WHAT TO DO: Copy the data exactly from the line that contains "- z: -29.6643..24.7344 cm" through the line that contains "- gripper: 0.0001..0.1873", keeping both end lines and leaving out everything else.

SOURCE DATA:

○ ○ ○ ○

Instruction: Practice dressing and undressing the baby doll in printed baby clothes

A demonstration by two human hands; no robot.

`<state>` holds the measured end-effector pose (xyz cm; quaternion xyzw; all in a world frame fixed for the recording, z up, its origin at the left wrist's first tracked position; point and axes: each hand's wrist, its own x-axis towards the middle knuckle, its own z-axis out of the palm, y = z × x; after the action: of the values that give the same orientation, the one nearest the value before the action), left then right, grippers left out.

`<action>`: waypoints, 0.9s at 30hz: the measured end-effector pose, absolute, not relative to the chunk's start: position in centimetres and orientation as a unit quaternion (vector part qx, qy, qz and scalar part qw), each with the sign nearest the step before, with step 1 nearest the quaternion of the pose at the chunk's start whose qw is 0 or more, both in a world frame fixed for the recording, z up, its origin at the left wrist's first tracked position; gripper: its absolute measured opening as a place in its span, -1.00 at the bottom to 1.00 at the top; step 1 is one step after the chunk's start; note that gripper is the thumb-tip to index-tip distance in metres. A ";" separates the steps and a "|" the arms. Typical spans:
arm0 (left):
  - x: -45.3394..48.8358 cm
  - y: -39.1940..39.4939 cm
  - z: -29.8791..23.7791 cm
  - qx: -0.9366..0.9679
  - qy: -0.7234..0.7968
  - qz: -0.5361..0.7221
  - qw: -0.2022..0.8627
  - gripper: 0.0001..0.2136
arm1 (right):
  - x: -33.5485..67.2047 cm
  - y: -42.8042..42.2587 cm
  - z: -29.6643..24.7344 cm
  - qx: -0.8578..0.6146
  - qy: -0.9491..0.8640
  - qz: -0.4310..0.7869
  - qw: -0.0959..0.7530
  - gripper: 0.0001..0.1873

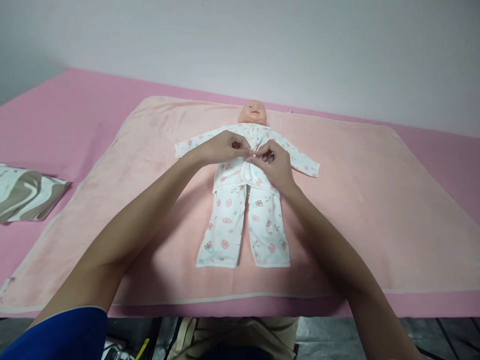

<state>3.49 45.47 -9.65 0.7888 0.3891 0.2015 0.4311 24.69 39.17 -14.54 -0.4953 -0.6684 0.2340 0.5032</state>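
Note:
A baby doll (pixel 253 112) lies face up, wearing a white patterned baby shirt (pixel 229 172) and matching baby pants (pixel 225 225). Over the chest, my left hand (pixel 227 147) pinches the front edge of the shirt. My right hand (pixel 276 162) meets it there, thumb and fingers closed on the opposite edge of the same shirt. A tiny pale button (pixel 254 155) shows between the fingertips. The shirt's lower front flaps hang slightly apart below the hands. Both sleeves are spread out sideways, and the pant legs lie straight toward me.
Beneath the doll spreads a pink blanket (pixel 375 210) with a pale border, on a pink table cover (pixel 101 110). A folded white and brown cloth (pixel 32 195) rests at the left. Behind the table rises a plain wall (pixel 300 55).

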 end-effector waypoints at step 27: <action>3.2 45.2 -9.3 0.797 0.403 0.170 0.418 -0.77 | 20.6 32.0 -9.5 -0.556 -0.830 -0.042 0.001 -0.67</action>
<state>3.24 45.17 -9.29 0.7967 0.4025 0.1700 0.4176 20.61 31.98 -9.49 -0.5562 -0.8300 -0.0422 0.0005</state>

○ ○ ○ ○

EXPECTED ANSWER:
  - z: -29.6643..24.7344 cm
  - qx: -0.8578..0.6146
  - qy: -0.9491..0.8640
  - qz: -0.4310..0.7869
  - qw: -0.0959..0.7530
  - gripper: 0.0001..0.1873

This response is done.